● TASK TO CARRY OUT
Take nothing but the lines from the one with "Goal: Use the" through the one with "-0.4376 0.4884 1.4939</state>" in the entries below, both ends kept, and return them exactly with pictures left out.

● DATA SHOWN
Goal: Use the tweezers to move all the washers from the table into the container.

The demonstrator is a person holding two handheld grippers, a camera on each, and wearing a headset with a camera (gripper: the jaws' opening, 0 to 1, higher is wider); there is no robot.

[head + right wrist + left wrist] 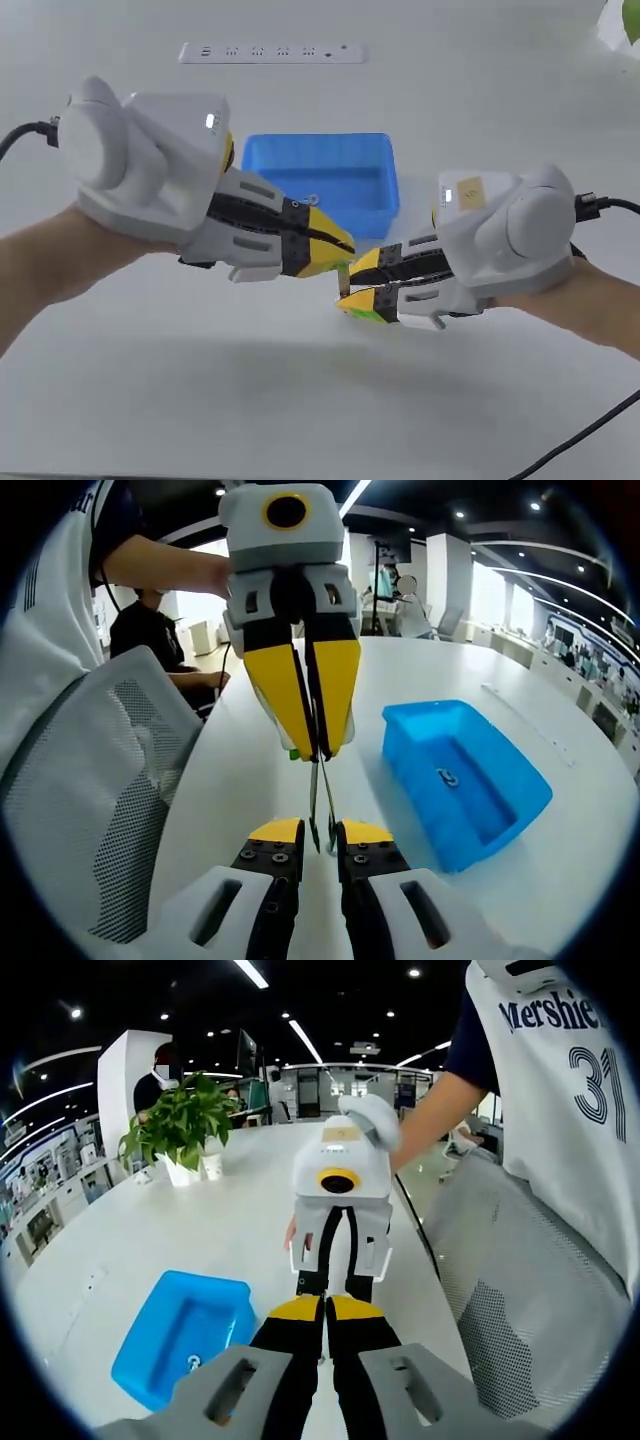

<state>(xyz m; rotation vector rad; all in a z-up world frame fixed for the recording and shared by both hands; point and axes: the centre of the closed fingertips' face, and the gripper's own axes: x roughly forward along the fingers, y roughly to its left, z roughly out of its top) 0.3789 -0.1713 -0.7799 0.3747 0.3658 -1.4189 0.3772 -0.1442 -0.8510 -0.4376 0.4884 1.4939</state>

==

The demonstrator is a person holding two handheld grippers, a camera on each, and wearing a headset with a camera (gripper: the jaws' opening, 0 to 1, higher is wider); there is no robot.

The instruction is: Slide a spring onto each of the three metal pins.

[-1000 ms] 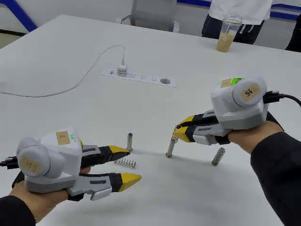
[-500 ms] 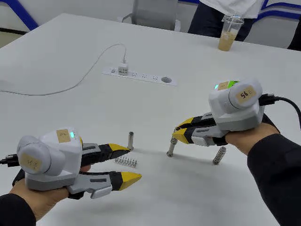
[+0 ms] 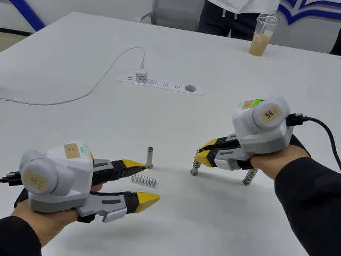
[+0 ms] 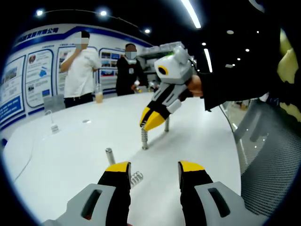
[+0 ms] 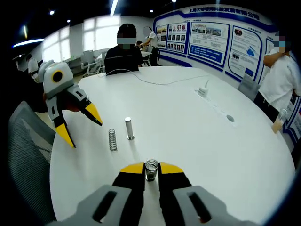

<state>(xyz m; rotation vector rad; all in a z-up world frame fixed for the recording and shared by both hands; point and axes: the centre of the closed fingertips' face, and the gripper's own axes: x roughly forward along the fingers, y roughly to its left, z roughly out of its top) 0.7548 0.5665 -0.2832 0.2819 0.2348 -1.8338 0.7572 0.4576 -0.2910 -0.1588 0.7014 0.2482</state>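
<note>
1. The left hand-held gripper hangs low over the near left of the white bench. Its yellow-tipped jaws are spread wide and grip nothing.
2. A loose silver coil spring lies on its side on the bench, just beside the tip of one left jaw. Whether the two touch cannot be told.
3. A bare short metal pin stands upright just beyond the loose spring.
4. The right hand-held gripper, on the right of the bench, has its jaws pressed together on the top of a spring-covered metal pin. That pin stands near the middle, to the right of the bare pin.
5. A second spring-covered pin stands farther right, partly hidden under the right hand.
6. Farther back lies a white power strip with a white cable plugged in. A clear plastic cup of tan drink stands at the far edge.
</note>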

● ANSWER SPACE
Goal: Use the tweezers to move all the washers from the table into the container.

The demonstrator is a person holding two handheld grippers, a camera on each, and wearing a headset with a camera (gripper: the jaws' opening, 0 to 1, higher is wider); there is no robot.

[head + right wrist + left wrist] 

<state>(xyz m; rotation vector rad; all in a z-up world frame fixed for the recording and shared by both hands; point and axes: the centre of the closed fingertips' face, and the gripper's own axes: x roughly forward along the fingers, y roughly to its left, z roughly out of its top) 0.3789 -0.1713 -0.7799 0.3747 0.3658 -1.4189 0.3772 -0.1442 -0.8510 -0.4376 0.4884 1.4939</state>

The output given here is complete.